Tata Power and SN Power entered into an MoU in 2008. In 2009, Tata Power and SN Power signed an exclusive partnership agreement to develop joint hydro projects in India and Nepal. We, along with our Norwegian partner SN Power, are scouting for hydroelectric projects in both the countries. We already have two hydro projects, including the 880 MW project, coming at Tamakoshi in Nepal and we continue to explore various opportunities to create shareholder value. In the year 2011, Tata Power and SN Power Norway bagged the ´Dugar Hydro Electric Project´ in Chenab Valley in Himachal Pradesh, India. This run of the river project will primarily feed the northern grid. It is the last project in cascade in Himachal Pradesh on the river Chandrabhaga (Chenab) and envisages a dam height of 93 meters with an underground cavern type powerhouse at its base. The partners aim to have a total of 4,000 MW by 2020. Tata Power and SN Power are pursuing potential project opportunities based on the vast reserves of renewable energy in the Himalayas. Each joint project will be developed through a SPV structure. For SPVs in Nepal, SN Power will hold 50 per cent of the total issued and paid up capital of the SPV + one equity share. For SPVs in India, Tata Power will hold 50 percent of the total issued and paid up capital of the SPV + one equity share. Both companies will have equal say in all matters across all SPVs.
What are the major challenges affecting hydro?
As India continues to expand its generation capacity across energy sources, there are several challenges to set up hydro projects in the country. Some that a private developer faces in setting up a hydroelectric plant are long gestation period of construction on account of various reasons, namely environmental issues, rehabilitation and resettlement (R&R) problems, gap between investigations and field realities, etc. We do have a number of successful stories on the hydroelectric projects but we also have large projects which have taken several years to get completed. Moreover, due to the capital intensive nature of hydro power projects there is a challenge finding a balance between bankability and affordability. It is advisable to engage in detail with stakeholder communities in advance of setting up a project towards successful R&R. It might also be advisable for the government to look into the R&R directly and inform the developers of what is required of them in advance of the bid for the project. This might help in reducing delays while ensure successful R&R.
What learnings from your JVs in Bhutan and Georgia can be adopted in India?

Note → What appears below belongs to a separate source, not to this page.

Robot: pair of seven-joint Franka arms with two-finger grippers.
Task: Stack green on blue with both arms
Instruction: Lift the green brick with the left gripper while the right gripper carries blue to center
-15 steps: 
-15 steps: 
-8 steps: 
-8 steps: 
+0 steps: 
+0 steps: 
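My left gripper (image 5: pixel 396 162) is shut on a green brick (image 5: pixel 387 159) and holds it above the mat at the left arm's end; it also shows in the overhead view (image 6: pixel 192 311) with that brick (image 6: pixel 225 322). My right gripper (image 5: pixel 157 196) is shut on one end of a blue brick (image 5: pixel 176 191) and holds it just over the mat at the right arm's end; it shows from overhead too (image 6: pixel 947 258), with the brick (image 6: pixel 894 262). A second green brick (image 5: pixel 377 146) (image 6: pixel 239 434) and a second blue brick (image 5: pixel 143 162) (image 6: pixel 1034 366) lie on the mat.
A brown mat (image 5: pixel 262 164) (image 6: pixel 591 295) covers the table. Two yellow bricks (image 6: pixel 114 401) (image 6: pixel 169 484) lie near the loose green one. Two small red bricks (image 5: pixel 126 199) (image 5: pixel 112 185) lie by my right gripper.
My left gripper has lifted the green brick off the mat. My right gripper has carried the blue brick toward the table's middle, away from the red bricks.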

While the Indian market is a focus for business for Tata Power, it also dawned on us that due to fuel shortages, land-availability and delays in various clearances, the pace of opportunities in India may move to fruition slowly. Tata Power has four investment verticals which compete against each other for investment. The four verticals are India, South East Asia, Middle east, Turkey and Africa. Whichever vertical brings the proposal where the risks are mitigated and rewards are shown, gets the investment. Going by the past five years´ experience, Tata Power hasn´t taken any decision of investment in India. Other than renewables, all decisions have gone to the other three geographical verticals. For the simple reason that the opportunities there fructified and got converted. We found that the rewards were more and risks were mitigated. The only investment that has really gone well in India is renewables. The company, thus, started making investments into projects in select international geographies to strengthen and diversify its portfolio and for greater impetus for growth, and is setting up 2,600 MW of capacity abroad. The company has endeavoured to lead the reform process for sustainable power and is committed to safeguarding the environment for future generations. We are constantly scouting for newer clean and green energy projects which are in line with our core business value of sustainable growth, and will further enhance and increase our clean energy footprint.